A Fresh Look at Matthew 28:19
By Ron Schoolcraft
Go ye therefore, and teach all nations, baptizing them in the name of the Father and of the Son, and of the Holy Ghost” (Matthew 28:19).
Come on, be honest-have you ever wished Jesus had not spoken these words? In the Book of Acts, baptism in Jesus’ Name is clearly stated. However, does not this verse in Matthew seem less clear, almost to the point of “confusing” the issue? Maybe it is time for a fresh look at Matthew 28:19. This marvelous passage just might be one of the most awesome “Jesus, name, one God” Scriptures in the arsenal of apostolic believers. Without Matthew 28:19 we would not know so precisely and absolutely that Jesus is the name of the Father, Son and Holy Ghost! If we have yielded the high ground of Matthew 28:19 to Trinitarians, it’s time to reclaim it.

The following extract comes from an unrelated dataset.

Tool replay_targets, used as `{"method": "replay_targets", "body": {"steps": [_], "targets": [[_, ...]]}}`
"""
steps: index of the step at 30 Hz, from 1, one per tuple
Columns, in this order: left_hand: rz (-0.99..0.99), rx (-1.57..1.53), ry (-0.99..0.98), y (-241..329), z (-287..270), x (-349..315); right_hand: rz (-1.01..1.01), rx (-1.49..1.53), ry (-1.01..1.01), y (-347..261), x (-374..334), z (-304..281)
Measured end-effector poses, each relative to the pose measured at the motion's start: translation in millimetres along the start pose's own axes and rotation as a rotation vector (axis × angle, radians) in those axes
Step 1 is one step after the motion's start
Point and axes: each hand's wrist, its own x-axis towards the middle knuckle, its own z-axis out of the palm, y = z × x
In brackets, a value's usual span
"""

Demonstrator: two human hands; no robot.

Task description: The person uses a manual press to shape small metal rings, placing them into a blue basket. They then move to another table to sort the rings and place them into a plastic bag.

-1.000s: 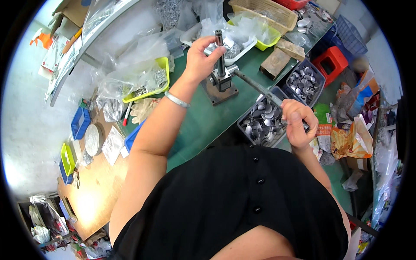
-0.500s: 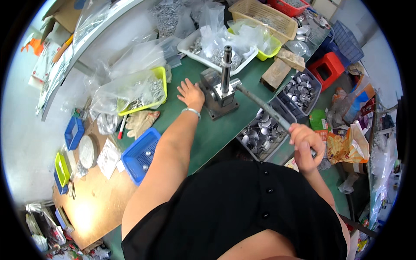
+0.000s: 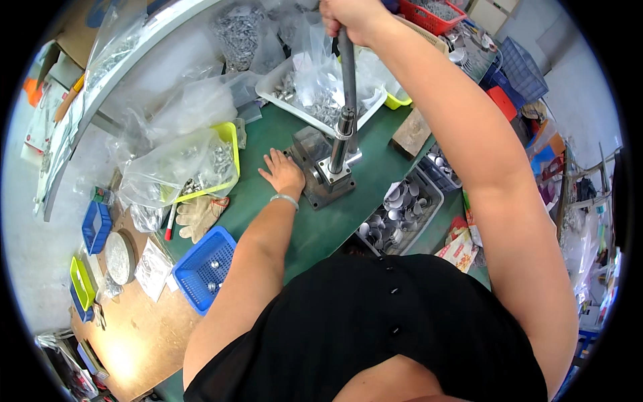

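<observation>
Lever [image 3: 347, 74] has swung right round: half a second ago it points to 4 o'clock off the hand press [image 3: 335, 175], now it's at 12. Right hand [image 3: 355, 19] has its fingers curled round the far end. Left hand [image 3: 284, 175] is flat on the green table [image 3: 315, 234], fingers spread, still at the press's 9 o'clock. Press sits near mid-view, metal pieces [image 3: 396, 216] at its 4. I'd call it mid-stroke, but can't tell the ram's travel.
</observation>
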Motion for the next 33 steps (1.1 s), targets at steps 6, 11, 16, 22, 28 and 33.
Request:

This is our Scripture! Let us elevate it to its rightful place at the pinnacle of apostolic doctrinal teachings.
Harmony of Scripture
The Trinitarian’s favorite Scripture is, in reality, one of the best verses in the Bible for Jesus’ name, one God believers. It is easily rendered so by asking a simple question, “What is the name?” The profound answer is: “Jesus!” The crystal-clear proof is found in the Book of Acts where the apostles obeyed Matthew 28:19 by baptizing in the name of Jesus!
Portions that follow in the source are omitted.